What you need to do
Give every line of the records exactly, please, from the first up to and including the one containing "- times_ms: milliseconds".
START Data records
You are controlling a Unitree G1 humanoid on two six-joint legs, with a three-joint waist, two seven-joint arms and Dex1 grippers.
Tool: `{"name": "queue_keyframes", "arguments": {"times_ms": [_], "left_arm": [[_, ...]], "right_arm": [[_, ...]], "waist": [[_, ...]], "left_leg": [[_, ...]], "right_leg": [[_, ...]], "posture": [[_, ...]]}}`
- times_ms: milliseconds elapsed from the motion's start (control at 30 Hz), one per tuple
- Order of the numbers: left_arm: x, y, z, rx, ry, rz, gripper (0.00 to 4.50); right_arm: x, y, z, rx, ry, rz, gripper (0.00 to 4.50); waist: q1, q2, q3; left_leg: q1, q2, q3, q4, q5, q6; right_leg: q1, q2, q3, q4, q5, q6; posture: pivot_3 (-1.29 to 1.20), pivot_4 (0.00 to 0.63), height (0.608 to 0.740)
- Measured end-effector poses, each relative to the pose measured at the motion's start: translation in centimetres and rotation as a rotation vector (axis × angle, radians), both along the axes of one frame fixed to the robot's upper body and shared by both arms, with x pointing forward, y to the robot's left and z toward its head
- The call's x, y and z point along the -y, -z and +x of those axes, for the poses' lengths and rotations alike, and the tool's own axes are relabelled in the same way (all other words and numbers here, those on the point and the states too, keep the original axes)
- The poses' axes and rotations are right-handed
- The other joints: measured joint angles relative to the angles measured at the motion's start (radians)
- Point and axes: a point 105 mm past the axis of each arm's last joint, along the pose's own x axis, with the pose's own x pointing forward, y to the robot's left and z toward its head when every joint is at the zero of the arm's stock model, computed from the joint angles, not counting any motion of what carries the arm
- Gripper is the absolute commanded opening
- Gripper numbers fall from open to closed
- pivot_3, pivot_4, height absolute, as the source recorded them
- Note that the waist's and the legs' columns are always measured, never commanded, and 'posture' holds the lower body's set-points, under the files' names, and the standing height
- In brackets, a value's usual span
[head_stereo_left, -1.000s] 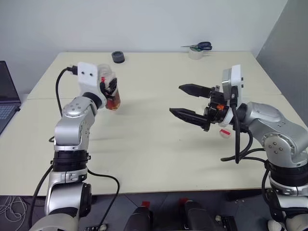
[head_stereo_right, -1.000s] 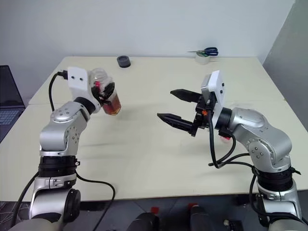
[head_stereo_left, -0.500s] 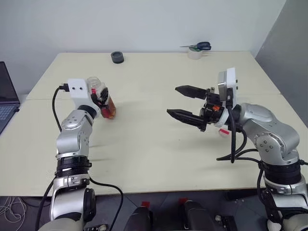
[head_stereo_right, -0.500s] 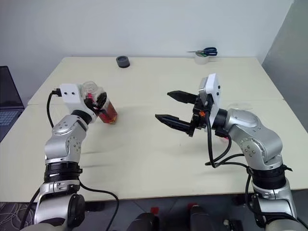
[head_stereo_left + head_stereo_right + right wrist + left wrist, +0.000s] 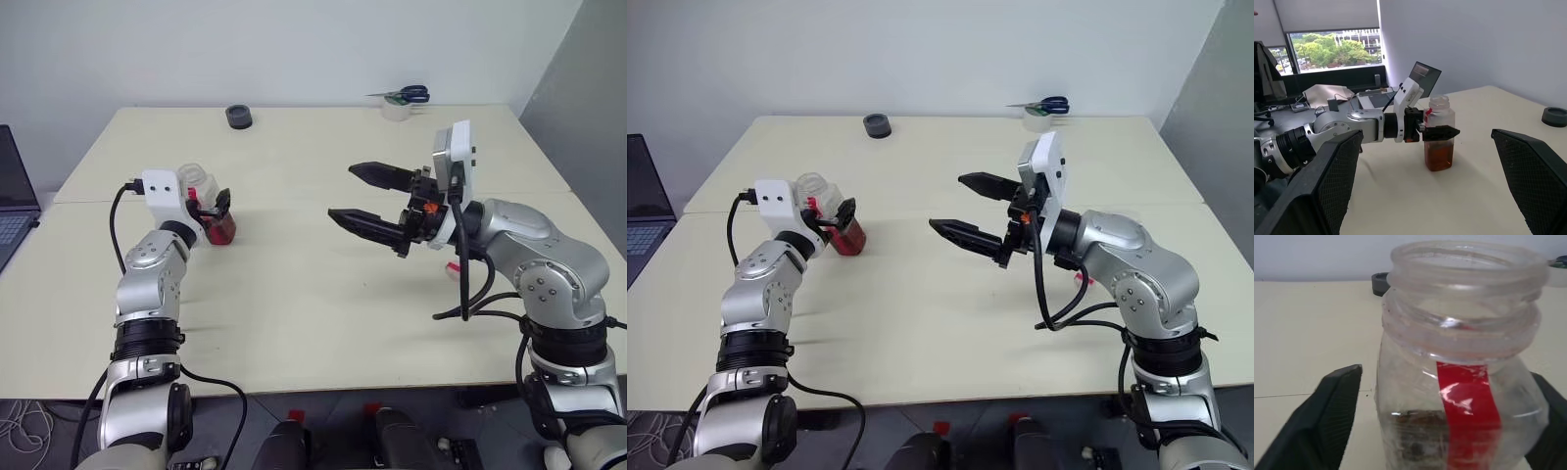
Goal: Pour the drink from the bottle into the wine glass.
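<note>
The small clear plastic bottle (image 5: 1439, 133) with amber drink (image 5: 1438, 155) is standing upright on the beige table (image 5: 294, 294), uncapped. The left gripper (image 5: 208, 208) is around it, fingers apart. The right gripper (image 5: 367, 198) is hanging wide open, well apart.

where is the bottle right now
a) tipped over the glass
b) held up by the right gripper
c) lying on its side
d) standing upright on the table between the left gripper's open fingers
d: the bottle stands upright on the table, uncapped, with the left gripper open around it.
</note>
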Motion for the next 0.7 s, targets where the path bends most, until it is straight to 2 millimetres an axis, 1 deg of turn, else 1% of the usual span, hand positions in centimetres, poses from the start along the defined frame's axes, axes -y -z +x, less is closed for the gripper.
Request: {"name": "queue_keyframes", "arguments": {"times_ms": [100, 167, 267, 300, 400, 500, 600, 700], "left_arm": [[0.0, 0.3, -0.4, -0.009, 0.0, 0.001, 4.46], [0.0, 0.9, -1.1, -0.027, -0.002, 0.003, 4.46], [0.2, 2.6, -3.0, -0.066, -0.005, 0.003, 4.46], [0.3, 2.9, -3.3, -0.075, -0.001, -0.003, 4.46], [1.2, 3.5, -4.6, -0.096, 0.024, -0.032, 4.46], [1.8, 3.5, -6.2, -0.113, 0.037, -0.029, 4.46], [2.1, 4.1, -8.0, -0.154, 0.047, -0.022, 4.46], [2.3, 4.9, -10.1, -0.201, 0.052, 0.004, 4.46]], "right_arm": [[0.0, 0.1, -0.2, -0.002, 0.012, 0.004, 4.5], [0.3, 0.9, -0.4, -0.03, 0.036, 0.01, 4.5], [1.1, 4.0, -1.1, -0.141, 0.084, 0.01, 4.5], [1.2, 4.5, -1.3, -0.157, 0.092, 0.008, 4.5], [1.9, 5.5, -1.8, -0.204, 0.155, 0.036, 4.5], [2.7, 6.8, -2.1, -0.266, 0.233, 0.073, 4.5], [3.3, 7.8, -2.3, -0.298, 0.291, 0.075, 4.5], [4.5, 8.4, -1.8, -0.33, 0.379, 0.103, 4.5]], "waist": [[-0.001, 0.0, 0.0], [-0.001, -0.001, -0.001], [0.0, -0.001, -0.001], [0.0, -0.001, -0.001], [0.001, -0.002, -0.001], [0.001, -0.002, -0.001], [0.0, -0.002, -0.001], [0.0, -0.002, -0.001]], "left_leg": [[0.0, 0.0, 0.0, 0.0, 0.0, 0.0], [0.0, 0.0, 0.0, -0.001, 0.0, 0.0], [-0.001, 0.0, 0.0, -0.001, 0.0, 0.0], [0.0, 0.0, 0.0, 0.0, 0.0, 0.0], [0.0, 0.0, -0.001, 0.0, 0.0, 0.0], [0.001, 0.001, 0.0, 0.0, 0.0, 0.0], [0.001, 0.001, 0.0, 0.0, 0.0, 0.0], [0.002, 0.001, 0.0, -0.001, 0.0, 0.0]], "right_leg": [[0.0, 0.0, 0.0, 0.0, 0.0, 0.0], [0.0, 0.0, 0.001, -0.001, 0.0, 0.0], [0.0, -0.001, 0.002, -0.001, 0.0, 0.0], [0.0, -0.001, 0.002, -0.001, 0.0, 0.0], [0.001, -0.001, 0.001, 0.0, 0.0, 0.0], [0.001, 0.0, 0.001, 0.001, 0.0, 0.0], [0.001, 0.0, 0.001, 0.001, 0.0, 0.0], [0.002, 0.001, 0.002, 0.0, 0.0, 0.0]], "posture": [[0.0, 0.15, 0.74], [0.0, 0.15, 0.74], [0.0, 0.15, 0.74], [0.0, 0.15, 0.74], [0.0, 0.15, 0.74], [0.0, 0.15, 0.74], [0.0, 0.15, 0.74], [0.0, 0.15, 0.74]]}}
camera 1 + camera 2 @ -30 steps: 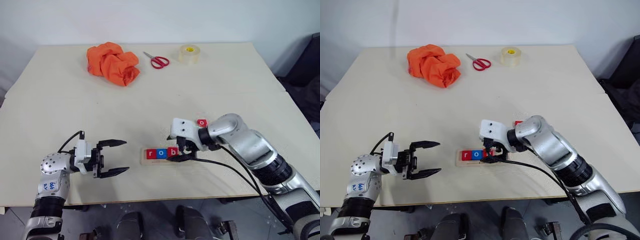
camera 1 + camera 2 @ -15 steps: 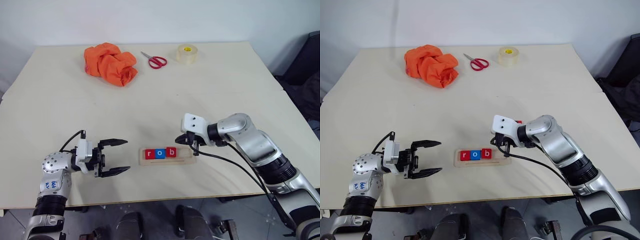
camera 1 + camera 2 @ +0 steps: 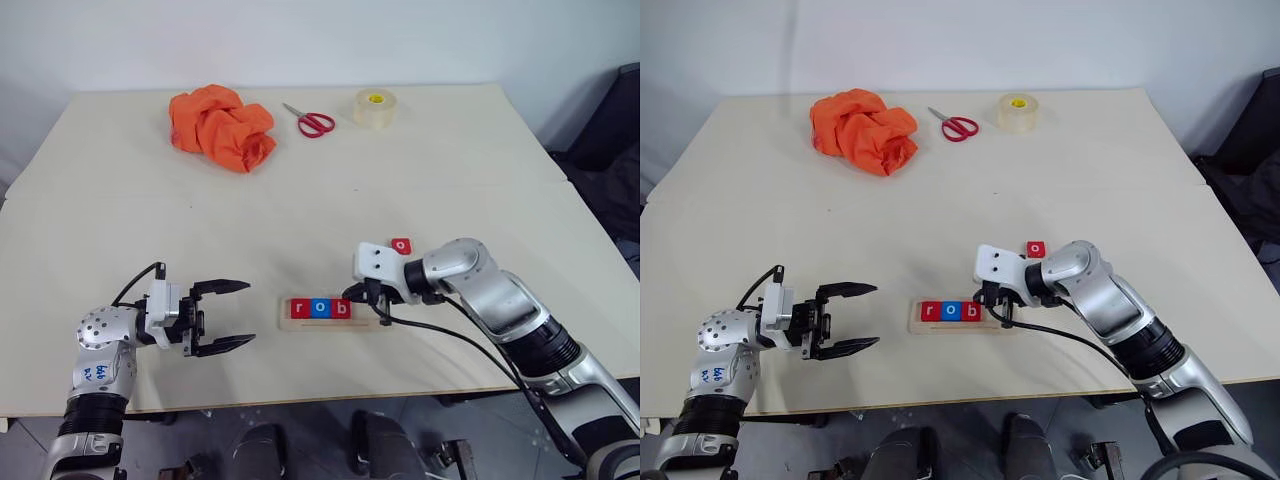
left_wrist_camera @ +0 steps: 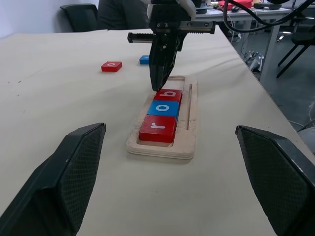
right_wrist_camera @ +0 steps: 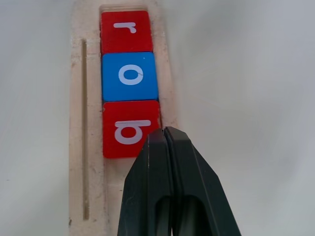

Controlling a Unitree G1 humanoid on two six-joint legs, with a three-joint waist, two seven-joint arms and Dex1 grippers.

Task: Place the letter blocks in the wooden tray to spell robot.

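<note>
R gripper (image 5: pixel 165 132) pinched together, empty, tip at the red b tile (image 5: pixel 130 129) in the wooden tray (image 3: pixel 367 316) — a shove could jumble r-o-b. L gripper (image 3: pixel 228 316) apart, idle nr the worktop's front edge.

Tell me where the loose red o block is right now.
The loose red o block lies flat on the table, just beyond the right pincer, apart from the wooden tray.

Head views look down over the table (image 3: pixel 420 180); both wrist views closely share the wooden tray (image 4: pixel 189 123).
</note>
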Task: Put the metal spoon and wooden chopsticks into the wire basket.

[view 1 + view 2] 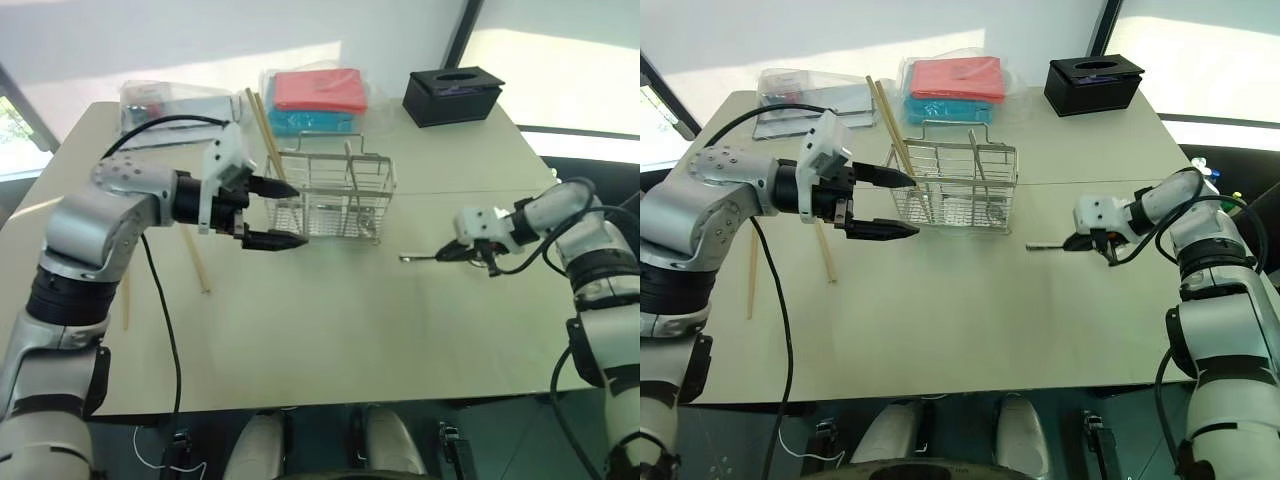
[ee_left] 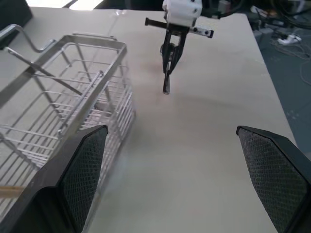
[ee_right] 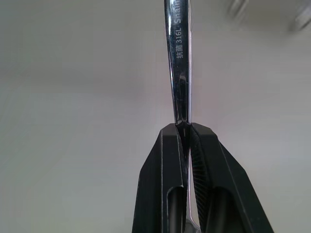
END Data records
Written solution
You are controlling a Unitree G1 humanoid on two six-joint legs, with a three-joint waist, two seven-joint arms and Dex1 grippers.
Tool: `{"name": "queue_keyframes", "arguments": {"times_ms": [_], "left_arm": [[_, ...]], "right_arm": [[_, ...]], "waist": [[_, ...]], "left_leg": [[_, ...]], "right_leg": [[_, ...]], "posture": [[_, ...]]}}`
- times_ms: milliseconds elapsed from the motion's start (control at 30 Hz), one per tuple

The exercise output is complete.